Copy the data below exactly. Any pictures in it should be omitted.

###

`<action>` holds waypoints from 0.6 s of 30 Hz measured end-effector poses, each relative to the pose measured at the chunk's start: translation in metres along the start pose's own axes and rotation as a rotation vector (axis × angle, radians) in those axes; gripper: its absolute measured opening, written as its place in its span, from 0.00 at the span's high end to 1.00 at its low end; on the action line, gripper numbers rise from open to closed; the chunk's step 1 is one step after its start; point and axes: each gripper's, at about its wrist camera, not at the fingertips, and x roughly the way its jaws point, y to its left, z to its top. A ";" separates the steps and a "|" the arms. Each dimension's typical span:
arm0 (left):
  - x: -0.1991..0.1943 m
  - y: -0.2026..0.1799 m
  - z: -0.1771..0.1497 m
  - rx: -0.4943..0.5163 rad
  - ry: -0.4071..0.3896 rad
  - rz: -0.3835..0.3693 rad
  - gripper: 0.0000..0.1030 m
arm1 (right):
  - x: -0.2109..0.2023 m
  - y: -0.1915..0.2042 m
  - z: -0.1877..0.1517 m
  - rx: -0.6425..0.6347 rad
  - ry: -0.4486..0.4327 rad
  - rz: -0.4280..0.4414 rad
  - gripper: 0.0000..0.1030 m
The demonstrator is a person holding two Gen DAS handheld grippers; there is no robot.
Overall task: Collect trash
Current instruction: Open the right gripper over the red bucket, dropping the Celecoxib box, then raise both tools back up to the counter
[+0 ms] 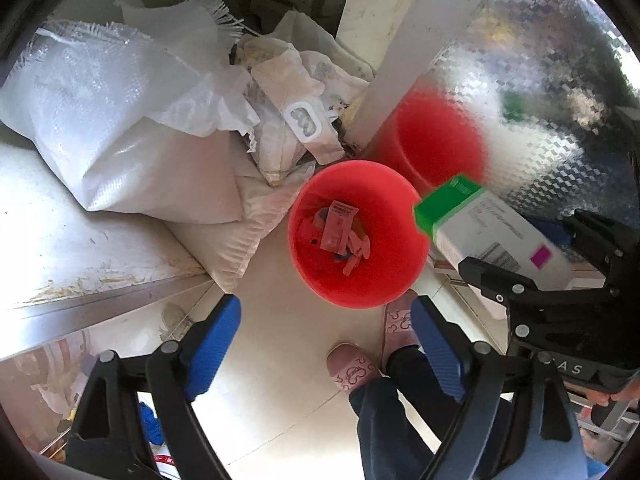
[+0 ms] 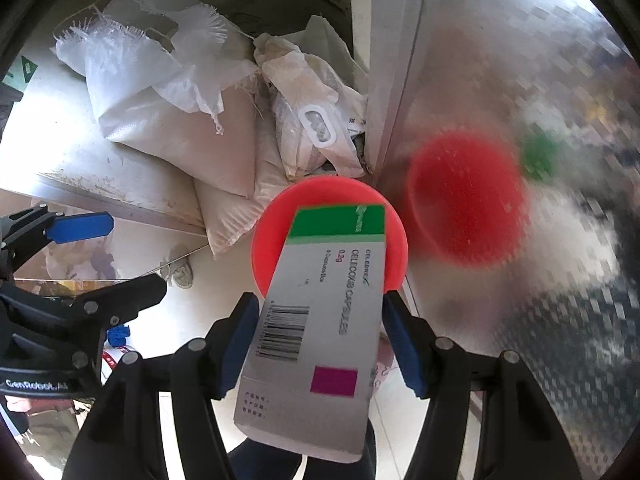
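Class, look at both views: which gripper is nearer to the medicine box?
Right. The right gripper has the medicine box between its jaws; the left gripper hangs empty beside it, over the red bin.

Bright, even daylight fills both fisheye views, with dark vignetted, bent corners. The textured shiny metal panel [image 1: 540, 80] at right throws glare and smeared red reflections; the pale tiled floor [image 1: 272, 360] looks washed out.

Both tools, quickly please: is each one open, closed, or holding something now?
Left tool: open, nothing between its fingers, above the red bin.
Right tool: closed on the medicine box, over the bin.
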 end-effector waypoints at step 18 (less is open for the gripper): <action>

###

■ Solution
`<action>` holds waypoints from 0.6 s of 30 Hz measured end-effector poses, each relative to the pose measured at the chunk's start: translation in metres along the start pose's own axes and rotation as a rotation vector (axis × angle, radians) in those axes; gripper: its absolute measured opening, written as its place in its span, from 0.00 at the span's high end to 1.00 at its low end; on the action line, gripper numbers rise from open to closed; the chunk's step 1 is one step after its start; point and axes: each gripper's, at about its wrist camera, not at the fingertips, and x roughly the way its jaws point, y to its left, z to its top. A ";" separates the steps and a "|" the arms. Each dimension's typical span:
arm0 (left):
  - x: -0.1991..0.1943 m
  - y: -0.2026..0.1799 m
  - z: -0.1771..0.1497 m
  - rx: -0.4943..0.5163 rad
  - ry: -0.4071..0.3896 rad
  - rz: -0.3835..0.3693 rad
  - gripper: 0.0000..0.1030 m
arm1 (right):
  - x: -0.2109..0.2023 m
  - y: -0.1915..0.2042 m
  - z: -0.1877..0.1517 m
  - rx: -0.6425..0.6347 rad
  - ry: -0.4486..0.4327 rad
  - rz: -0.4280..0.4414 rad
  - gripper: 0.0000..0.1030 m
The demonstrator is a person holding two Gen DAS handheld grippers; there is no robot.
Overall task: Collect trash
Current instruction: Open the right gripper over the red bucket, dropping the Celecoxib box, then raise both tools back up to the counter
[+0 ms] 
[+0 ms] 
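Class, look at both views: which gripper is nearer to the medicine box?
Right. The right gripper has the medicine box between its jaws; the left gripper hangs empty beside it, over the red bin.

Bright, even daylight fills both fisheye views, with dark vignetted, bent corners. The textured shiny metal panel [image 1: 540, 80] at right throws glare and smeared red reflections; the pale tiled floor [image 1: 272, 360] looks washed out.

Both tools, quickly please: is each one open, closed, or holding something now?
Left tool: open, nothing between its fingers, above the red bin.
Right tool: closed on the medicine box, over the bin.
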 end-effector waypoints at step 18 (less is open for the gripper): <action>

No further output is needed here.